Check Engine Light Best Practices:
Why is Your Check Engine Light On?
The check engine light. Is there a more mysterious auto part? What does it even mean when the check engine light is flashing? The short answer is that the check engine light goes on for anything from a minor issue to a catastrophic meltdown.
For a deeper understanding of why your check engine light is on, and to help you respond and prevent the need for a major auto repair, here are best practices for addressing check engine lights, as well as potential reasons why your check engine light may be on in the first place.
- Is it Blinking or Solid?
Some check engine symbols blink to indicate an urgent situation, like fuel leaking into the exhaust system. If your check engine light is blinking, check the owner’s manual to see if your model offers specific tips.
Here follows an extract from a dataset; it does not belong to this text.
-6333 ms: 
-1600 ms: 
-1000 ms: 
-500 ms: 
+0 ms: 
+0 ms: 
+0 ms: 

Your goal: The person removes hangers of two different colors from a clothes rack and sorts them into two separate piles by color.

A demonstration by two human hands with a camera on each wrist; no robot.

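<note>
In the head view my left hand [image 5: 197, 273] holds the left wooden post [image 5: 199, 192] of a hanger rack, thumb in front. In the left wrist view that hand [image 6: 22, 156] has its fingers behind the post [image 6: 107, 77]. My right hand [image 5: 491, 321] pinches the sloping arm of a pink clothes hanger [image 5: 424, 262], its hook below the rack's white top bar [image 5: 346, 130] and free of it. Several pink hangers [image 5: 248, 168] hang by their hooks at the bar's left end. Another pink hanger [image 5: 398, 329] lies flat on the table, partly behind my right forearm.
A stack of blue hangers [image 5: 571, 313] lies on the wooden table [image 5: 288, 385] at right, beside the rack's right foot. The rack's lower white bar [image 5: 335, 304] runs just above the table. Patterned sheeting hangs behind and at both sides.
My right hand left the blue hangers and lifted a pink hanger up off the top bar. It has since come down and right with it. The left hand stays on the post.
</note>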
Either way, you’ll likely want to visit a car repair professional ASAP. If you need one you can trust, try HEART. We do 98% of our service same day.
- Tighten Your Gas Cap
One of the most common reasons check engine lights illuminate is because your gas cap is too loose or cracked, which can lead to misreading of gauges and reduced fuel emissions. If your check engine light comes on, try tightening your gas cap and seeing if that solves the problem. If the light remains on a few drives later, bring your car down to HEART for our 33 point inspection.
- Reduce Speed and/or Load
Sometimes check engine lights come on because the current load and speed combination is straining the car. If you’re driving and your dash lights up, slow down to let your car catch up. If not, consider visiting a car repair shop as soon as possible.
- Any Other Lights?
Many vehicles will light up other icons to help you narrow down the check engine problem. If your car does, that’s great: you should look specifically for lights indicating low oil pressure, oil change, or overheating. If your car offers no further clues why your check engine light is on, do yourself a favor and go to HEART for a quick but comprehensive inspection.
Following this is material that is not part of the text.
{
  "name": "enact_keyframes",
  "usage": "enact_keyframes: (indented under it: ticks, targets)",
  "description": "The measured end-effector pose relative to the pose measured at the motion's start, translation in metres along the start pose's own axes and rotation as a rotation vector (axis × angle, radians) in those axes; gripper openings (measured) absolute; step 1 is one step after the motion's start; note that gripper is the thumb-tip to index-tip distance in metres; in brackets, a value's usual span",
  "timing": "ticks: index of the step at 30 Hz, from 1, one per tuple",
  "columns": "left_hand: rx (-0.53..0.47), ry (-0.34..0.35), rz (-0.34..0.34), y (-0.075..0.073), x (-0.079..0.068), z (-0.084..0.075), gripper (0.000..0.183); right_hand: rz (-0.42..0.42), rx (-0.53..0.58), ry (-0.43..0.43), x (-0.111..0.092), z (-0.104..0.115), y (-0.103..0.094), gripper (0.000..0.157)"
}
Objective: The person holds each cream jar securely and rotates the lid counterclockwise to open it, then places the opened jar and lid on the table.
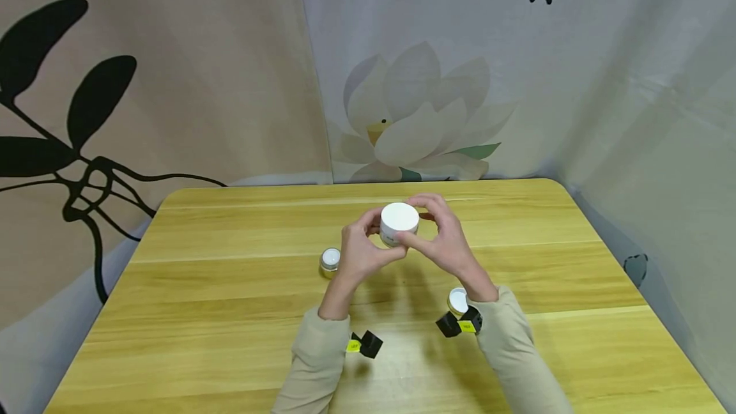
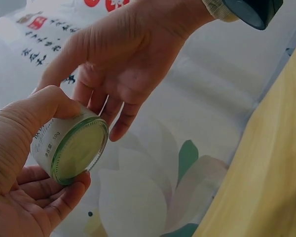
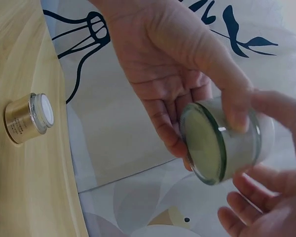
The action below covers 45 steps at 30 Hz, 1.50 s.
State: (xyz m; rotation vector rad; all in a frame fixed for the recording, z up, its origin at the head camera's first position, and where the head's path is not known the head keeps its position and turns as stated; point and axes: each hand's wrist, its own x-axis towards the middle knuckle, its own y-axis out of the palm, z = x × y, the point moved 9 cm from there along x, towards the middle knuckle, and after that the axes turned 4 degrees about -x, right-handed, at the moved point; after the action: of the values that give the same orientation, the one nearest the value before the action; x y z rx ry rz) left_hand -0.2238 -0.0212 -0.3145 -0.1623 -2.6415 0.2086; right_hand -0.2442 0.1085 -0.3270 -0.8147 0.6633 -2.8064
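Note:
Both hands hold a cream jar (image 1: 399, 222) up over the far part of the table. It has a white lid, frosted glass walls and a printed label reading 50g. My left hand (image 1: 368, 249) grips the jar's side, thumb and fingers curled round the glass near its base (image 2: 81, 148). From the other side my right hand (image 1: 441, 238) has its thumb and index finger at the lid end. The left wrist view shows the right hand's (image 2: 123, 64) other fingers spread behind the jar. In the right wrist view the base is tilted toward the camera.
A small gold jar with a white lid (image 1: 329, 262) stands on the wooden table (image 1: 230, 324) beside the left wrist. Another white-lidded jar (image 1: 457, 299) is by the right wrist, partly covered by the sleeve and wrist camera. A printed curtain (image 1: 230, 82) hangs behind the table.

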Motion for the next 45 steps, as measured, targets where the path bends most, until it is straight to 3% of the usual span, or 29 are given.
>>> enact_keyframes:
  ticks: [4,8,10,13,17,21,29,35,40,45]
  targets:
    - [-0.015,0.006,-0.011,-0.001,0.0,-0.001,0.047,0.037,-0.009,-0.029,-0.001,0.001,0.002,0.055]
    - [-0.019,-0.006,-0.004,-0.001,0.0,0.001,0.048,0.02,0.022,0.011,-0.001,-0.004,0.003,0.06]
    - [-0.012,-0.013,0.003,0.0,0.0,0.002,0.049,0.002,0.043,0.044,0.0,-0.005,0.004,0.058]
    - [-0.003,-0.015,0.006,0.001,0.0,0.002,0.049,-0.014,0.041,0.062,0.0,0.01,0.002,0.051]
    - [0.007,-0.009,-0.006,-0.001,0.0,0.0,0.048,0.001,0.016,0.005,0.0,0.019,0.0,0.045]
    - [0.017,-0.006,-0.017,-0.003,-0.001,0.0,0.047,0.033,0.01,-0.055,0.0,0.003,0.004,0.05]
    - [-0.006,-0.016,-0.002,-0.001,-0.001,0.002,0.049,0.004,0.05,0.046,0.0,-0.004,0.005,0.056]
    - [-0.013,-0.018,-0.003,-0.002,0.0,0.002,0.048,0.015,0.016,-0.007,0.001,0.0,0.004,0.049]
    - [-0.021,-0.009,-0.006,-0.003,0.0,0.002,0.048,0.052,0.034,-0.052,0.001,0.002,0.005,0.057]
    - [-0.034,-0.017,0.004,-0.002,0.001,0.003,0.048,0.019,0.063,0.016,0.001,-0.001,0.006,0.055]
- Finally, here are some other, more serious reasons your check engine light may be on, many of which can lead to pricey car repairs.
- Broken Mass Airflow Sensor (MAS) — The mass airflow sensor measures engine air flow rate, regulating the gas accordingly. If the sensor’s broken, it can provide too much or too little fuel, throwing your whole system out of sync and leading to further — and costlier — auto repairs.
- Broken Oxygen Sensor — Along the same lines as the MAS, the oxygen sensor gauges how much oxygen is traveling into your engine. A broken sensor reduces fuel emissions and can lead to a cascade of problems, including damaged spark plugs.
- Malfunctioning spark plug — Speaking of… Luckily this is an easy fix and we at HEART can do this in less than a day.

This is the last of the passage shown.